## Work request
Your answer must be an exact copy of the listing below.
*** Provided material ***
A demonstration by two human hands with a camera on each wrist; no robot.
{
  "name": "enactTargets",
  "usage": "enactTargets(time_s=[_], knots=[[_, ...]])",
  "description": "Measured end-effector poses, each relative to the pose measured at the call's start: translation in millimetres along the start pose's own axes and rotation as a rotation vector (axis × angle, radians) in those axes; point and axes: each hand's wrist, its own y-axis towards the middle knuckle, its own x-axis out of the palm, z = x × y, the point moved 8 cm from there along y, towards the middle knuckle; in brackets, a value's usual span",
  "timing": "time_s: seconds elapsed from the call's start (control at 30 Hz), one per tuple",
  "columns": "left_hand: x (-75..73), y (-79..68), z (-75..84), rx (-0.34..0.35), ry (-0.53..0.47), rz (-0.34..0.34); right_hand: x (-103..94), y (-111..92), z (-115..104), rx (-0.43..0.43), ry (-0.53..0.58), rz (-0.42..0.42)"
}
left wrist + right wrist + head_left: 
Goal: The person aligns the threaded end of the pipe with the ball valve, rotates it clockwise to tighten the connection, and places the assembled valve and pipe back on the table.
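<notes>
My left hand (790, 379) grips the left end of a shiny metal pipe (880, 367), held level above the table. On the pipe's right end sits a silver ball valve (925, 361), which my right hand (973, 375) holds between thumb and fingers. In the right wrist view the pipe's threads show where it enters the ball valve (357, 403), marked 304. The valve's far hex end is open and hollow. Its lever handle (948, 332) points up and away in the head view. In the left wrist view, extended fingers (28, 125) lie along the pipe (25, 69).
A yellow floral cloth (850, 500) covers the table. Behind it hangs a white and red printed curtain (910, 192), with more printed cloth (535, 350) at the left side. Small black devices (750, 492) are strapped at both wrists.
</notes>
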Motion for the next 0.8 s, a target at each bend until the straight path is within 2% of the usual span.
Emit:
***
## Exercise solution
A demonstration by two human hands with a camera on each wrist; no robot.
{
  "name": "enactTargets",
  "usage": "enactTargets(time_s=[_], knots=[[_, ...]])",
  "description": "Measured end-effector poses, each relative to the pose measured at the call's start: translation in millimetres along the start pose's own axes and rotation as a rotation vector (axis × angle, radians) in those axes; point and axes: each hand's wrist, its own y-axis towards the middle knuckle, its own x-axis out of the palm, z = x × y, the point moved 8 cm from there along y, towards the middle knuckle; in brackets, a value's usual span",
  "timing": "time_s: seconds elapsed from the call's start (control at 30 Hz), one per tuple",
  "columns": "left_hand: x (-75..73), y (-79..68), z (-75..84), rx (-0.34..0.35), ry (-0.53..0.47), rz (-0.34..0.34); right_hand: x (-103..94), y (-111..92), z (-115..104), rx (-0.43..0.43), ry (-0.53..0.58), rz (-0.42..0.42)"
}
left wrist + right wrist + head_left: 
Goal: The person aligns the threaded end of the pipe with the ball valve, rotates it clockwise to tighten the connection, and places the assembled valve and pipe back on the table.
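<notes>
My left hand (790, 379) grips the left end of a shiny metal pipe (880, 367), held level above the table. On the pipe's right end sits a silver ball valve (925, 361), which my right hand (973, 375) holds between thumb and fingers. In the right wrist view the pipe's threads show where it enters the ball valve (357, 403), marked 304. The valve's far hex end is open and hollow. Its lever handle (948, 332) points up and away in the head view. In the left wrist view, extended fingers (28, 125) lie along the pipe (25, 69).
A yellow floral cloth (850, 500) covers the table. Behind it hangs a white and red printed curtain (910, 192), with more printed cloth (535, 350) at the left side. Small black devices (750, 492) are strapped at both wrists.
</notes>
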Motion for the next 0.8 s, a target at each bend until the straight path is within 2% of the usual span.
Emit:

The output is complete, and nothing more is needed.